* REQUIREMENT *
Output the data below only from the line containing "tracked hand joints" up to and including the line containing "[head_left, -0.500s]", exact and with the pictures left out.

* RECORDS FOR PROCESSING *
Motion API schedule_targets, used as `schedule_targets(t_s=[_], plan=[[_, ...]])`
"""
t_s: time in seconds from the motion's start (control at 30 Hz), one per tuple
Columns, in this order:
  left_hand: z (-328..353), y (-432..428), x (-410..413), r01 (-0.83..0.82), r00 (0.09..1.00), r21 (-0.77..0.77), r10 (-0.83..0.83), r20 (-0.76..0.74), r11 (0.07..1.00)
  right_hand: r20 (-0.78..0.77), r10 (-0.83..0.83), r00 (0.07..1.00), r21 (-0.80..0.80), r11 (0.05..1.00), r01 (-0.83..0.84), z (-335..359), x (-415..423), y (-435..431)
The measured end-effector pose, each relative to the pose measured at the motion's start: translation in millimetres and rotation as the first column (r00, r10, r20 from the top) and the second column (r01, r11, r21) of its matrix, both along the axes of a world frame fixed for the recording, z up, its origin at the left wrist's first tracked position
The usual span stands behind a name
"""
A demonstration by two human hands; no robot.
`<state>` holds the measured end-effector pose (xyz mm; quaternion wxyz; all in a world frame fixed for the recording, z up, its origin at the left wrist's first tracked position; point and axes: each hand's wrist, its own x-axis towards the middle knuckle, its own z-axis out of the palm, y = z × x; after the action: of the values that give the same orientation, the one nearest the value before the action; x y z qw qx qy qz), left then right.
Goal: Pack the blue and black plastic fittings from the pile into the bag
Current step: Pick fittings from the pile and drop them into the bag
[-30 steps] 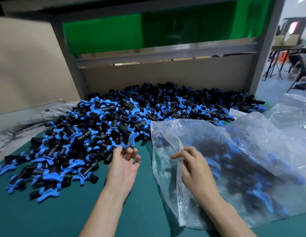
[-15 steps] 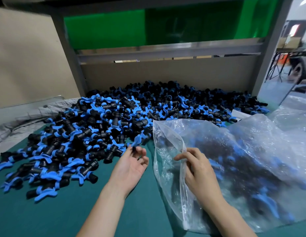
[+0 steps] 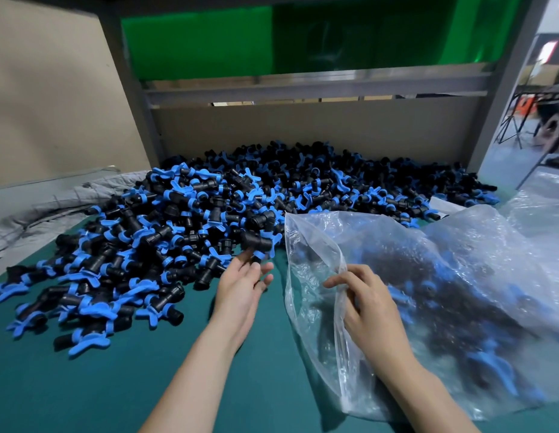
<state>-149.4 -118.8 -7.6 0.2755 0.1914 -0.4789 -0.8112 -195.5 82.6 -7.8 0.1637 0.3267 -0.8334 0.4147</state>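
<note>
A large pile of blue and black plastic fittings [image 3: 209,220] covers the green table [image 3: 84,385] from the left to the back. My left hand [image 3: 244,285] lies palm up at the pile's near edge and pinches one black fitting with a blue ring [image 3: 256,243] at its fingertips. To the right lies the clear plastic bag [image 3: 444,292], holding several fittings, its mouth facing the pile. My right hand [image 3: 369,307] grips the rim of the bag's mouth and holds it up.
A grey cloth [image 3: 37,214] is bunched at the left edge. A beige board [image 3: 303,129] and grey metal frame posts [image 3: 131,98] close off the back. More clear plastic [image 3: 544,207] lies at the far right.
My left hand has moved right along the pile's edge toward the bag's mouth and now has a fitting at its fingertips. My right hand has kept its hold on the bag rim.
</note>
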Motion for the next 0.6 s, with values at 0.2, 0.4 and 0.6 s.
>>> schedule_targets(t_s=[0.2,0.4,0.6], plan=[[-1,7,2,-0.052,0.993,-0.455,0.094,0.071,0.889,0.011,0.002,1.0,-0.001,1.0,-0.002,1,0,-1],[1,8,1,-0.053,0.994,-0.454,0.092,0.065,0.89,0.019,-0.003,1.0,-0.004,1.0,0.004,0,-1,-1],[2,12,1,-0.084,0.994,-0.434,0.107,0.03,0.897,0.019,-0.001,1.0,-0.005,1.0,0.001,0,-1,-1]])
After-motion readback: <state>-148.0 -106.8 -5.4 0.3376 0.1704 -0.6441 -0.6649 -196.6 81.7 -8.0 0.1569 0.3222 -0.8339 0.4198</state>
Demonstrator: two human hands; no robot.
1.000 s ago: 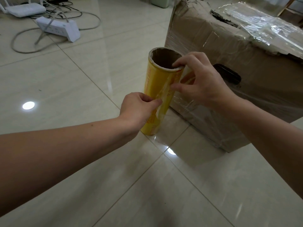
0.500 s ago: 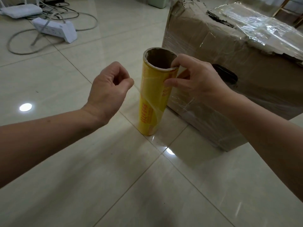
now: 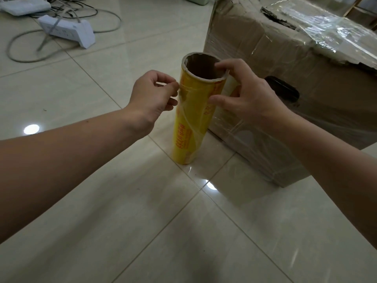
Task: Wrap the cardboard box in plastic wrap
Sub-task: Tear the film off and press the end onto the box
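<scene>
A yellow roll of plastic wrap point(image 3: 189, 127) stands upright on the tiled floor, its brown cardboard core open at the top. My right hand point(image 3: 246, 94) grips the roll's upper end, index finger on the rim and thumb on the side. My left hand point(image 3: 152, 97) is at the roll's upper left, thumb and forefinger pinching the film's loose edge. Just right of the roll sits the large cardboard box point(image 3: 255, 48), with clear film over its sides and crumpled film on its torn top.
A white power strip point(image 3: 67, 30) with grey cables point(image 3: 106, 17) lies on the floor at the far left, behind it a white router point(image 3: 24, 6). A wooden furniture leg point(image 3: 354, 5) shows past the box. Glossy floor tiles spread in front of me.
My left hand let go of the roll's side, swung away to the left, then came back higher up and now pinches the film near the top. My right hand stayed on the rim.
</scene>
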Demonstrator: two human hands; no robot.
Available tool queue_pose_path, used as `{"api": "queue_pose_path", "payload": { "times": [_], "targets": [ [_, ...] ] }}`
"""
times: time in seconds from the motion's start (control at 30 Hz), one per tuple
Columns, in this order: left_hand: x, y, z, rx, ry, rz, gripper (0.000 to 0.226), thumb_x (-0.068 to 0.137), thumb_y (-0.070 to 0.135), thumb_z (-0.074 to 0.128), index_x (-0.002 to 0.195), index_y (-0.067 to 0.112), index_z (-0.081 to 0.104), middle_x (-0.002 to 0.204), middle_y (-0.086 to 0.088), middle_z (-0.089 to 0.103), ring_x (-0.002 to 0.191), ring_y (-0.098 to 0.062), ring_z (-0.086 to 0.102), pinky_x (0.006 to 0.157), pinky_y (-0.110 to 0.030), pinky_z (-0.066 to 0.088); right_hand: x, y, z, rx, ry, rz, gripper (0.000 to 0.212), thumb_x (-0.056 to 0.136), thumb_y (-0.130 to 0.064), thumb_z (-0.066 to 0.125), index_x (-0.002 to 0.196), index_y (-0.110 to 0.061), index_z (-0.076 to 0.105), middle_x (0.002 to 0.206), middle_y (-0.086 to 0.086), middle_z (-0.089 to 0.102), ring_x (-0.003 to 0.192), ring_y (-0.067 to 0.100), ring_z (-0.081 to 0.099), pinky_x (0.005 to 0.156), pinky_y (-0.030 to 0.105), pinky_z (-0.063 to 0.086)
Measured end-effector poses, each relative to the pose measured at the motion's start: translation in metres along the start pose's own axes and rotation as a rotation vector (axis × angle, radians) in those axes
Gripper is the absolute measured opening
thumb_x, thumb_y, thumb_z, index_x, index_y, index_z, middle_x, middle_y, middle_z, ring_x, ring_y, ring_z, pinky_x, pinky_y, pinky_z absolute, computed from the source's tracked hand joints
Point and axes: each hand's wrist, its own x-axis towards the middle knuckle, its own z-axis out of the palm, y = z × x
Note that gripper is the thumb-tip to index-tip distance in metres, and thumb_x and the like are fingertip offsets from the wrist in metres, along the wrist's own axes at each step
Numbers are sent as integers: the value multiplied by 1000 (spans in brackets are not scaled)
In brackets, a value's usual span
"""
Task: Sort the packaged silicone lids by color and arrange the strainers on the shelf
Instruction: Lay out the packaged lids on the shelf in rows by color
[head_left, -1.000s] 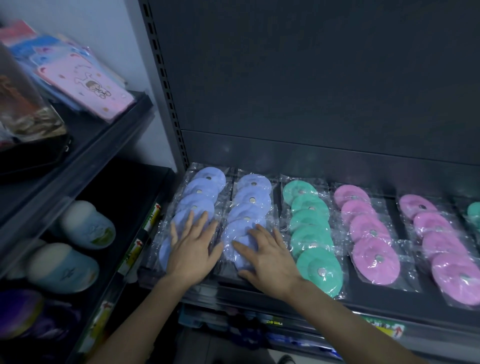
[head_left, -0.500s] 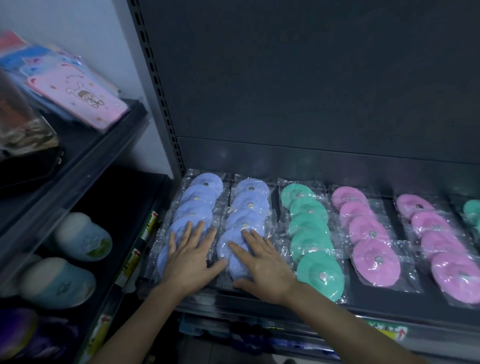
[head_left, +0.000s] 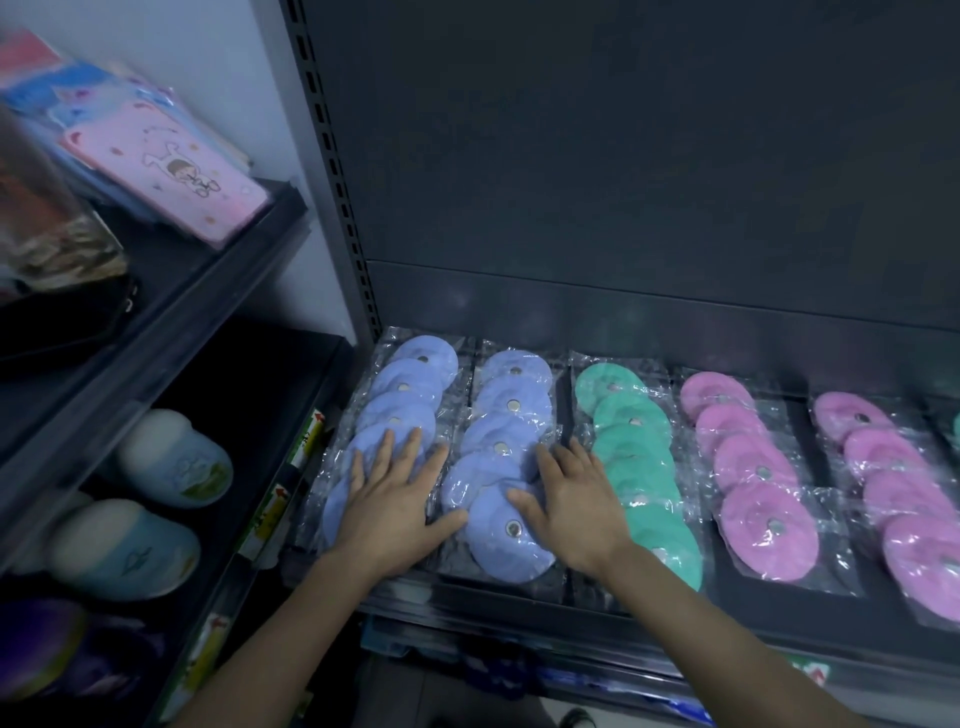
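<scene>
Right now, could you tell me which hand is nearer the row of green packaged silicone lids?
Right. The right hand lies beside the green lids, on the second blue row; the left hand presses the leftmost row.

I am pressing my left hand (head_left: 389, 506) flat on the near end of the left row of bagged periwinkle-blue round silicone lids (head_left: 410, 384), fingers spread. My right hand (head_left: 571, 504) is lying open across the second blue row (head_left: 511, 410) and the edge of the mint-green row (head_left: 631, 415). Two pink rows (head_left: 748, 457) are lying further right on the dark metal shelf (head_left: 701, 631)
</scene>
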Motion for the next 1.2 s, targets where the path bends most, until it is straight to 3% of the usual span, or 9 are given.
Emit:
{"api": "queue_pose_path", "payload": {
  "times": [0.27,0.43,0.63,0.77,0.83,0.9,1.03,1.1,1.2],
  "targets": [
    [1,2,-12,-45,-68,14,82,83,71,36,149,38,2,159,2,-16,142,-22,-26,111,-51,-18,-4,-7,-7,-2,3,37,72,90,-66,26,145,-19,29,155,13,21,145,27,9,118,40,5],
    [0,9,-23,-141,42,120,81,84,67,42,150,30,13,160,-1,-8,141,-14,-24,116,-43,-8,-18,-4,-26,113,136,84,52,93,-48,44,134,-15,45,148,13,34,141,28,21,115,37,19],
    [9,43,-31,-262,113,336,65,89,43,57,145,19,36,158,-4,15,146,-18,7,114,-34,23,-52,20,-38,189,177,243,37,91,-18,52,125,-3,56,145,24,37,140,35,24,115,30,13],
    [12,79,-32,-294,113,378,56,91,31,59,140,12,42,154,-7,25,143,-19,20,113,-33,25,-84,47,-47,168,213,300,31,91,-17,53,117,-4,62,139,20,46,135,35,32,113,35,23],
    [14,97,-32,-255,110,387,54,91,33,58,139,12,44,153,-8,28,143,-21,21,114,-33,23,-97,62,-57,188,222,305,21,89,-14,53,100,-2,67,121,18,58,124,33,44,107,36,35],
    [15,115,-33,-190,89,389,54,92,37,56,139,15,45,154,-8,27,144,-23,18,114,-35,22,-111,78,-67,193,228,312,18,89,-13,52,82,-1,63,98,16,63,104,31,53,89,38,45],
    [12,161,-36,-155,85,419,44,90,33,58,128,11,55,144,-9,39,136,-27,32,107,-33,31,-148,119,-84,181,268,328,22,90,-16,53,100,-2,67,102,10,64,96,28,57,79,34,45],
    [7,191,-34,-159,69,424,41,88,32,61,122,9,59,139,-8,43,131,-25,38,105,-29,31,-171,144,-93,221,273,327,17,89,-11,52,92,-1,66,94,9,62,88,26,56,72,32,45],
    [-7,236,-25,-222,6,336,49,87,33,63,131,12,54,145,-10,40,134,-22,37,109,-25,26,-208,187,-106,231,299,387,18,89,-11,50,76,-1,59,78,8,57,74,26,54,62,34,42]
  ]
}}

* WRITTEN ANSWER *
thumb_x, thumb_y, thumb_z, index_x, index_y, index_z, middle_x, middle_y, middle_z, ring_x, ring_y, ring_z, pinky_x, pinky_y, pinky_z absolute, computed from the source's tracked hand joints
Point and axes: each hand's wrist, its own x-axis towards the middle knuckle, its own z-axis out of the palm, y = z × x
Note that gripper is the thumb-tip to index-tip distance in metres, and thumb_x and the like are fingertip offsets from the wrist in metres, along the wrist's own axes at each step
Numbers are sent as integers: the value multiplied by 1000 (spans in brackets are not scaled)
In brackets, a value's usual span
"""
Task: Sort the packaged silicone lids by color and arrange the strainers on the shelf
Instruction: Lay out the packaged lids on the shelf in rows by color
[head_left, -1.000s] 
[head_left, -0.500s] 

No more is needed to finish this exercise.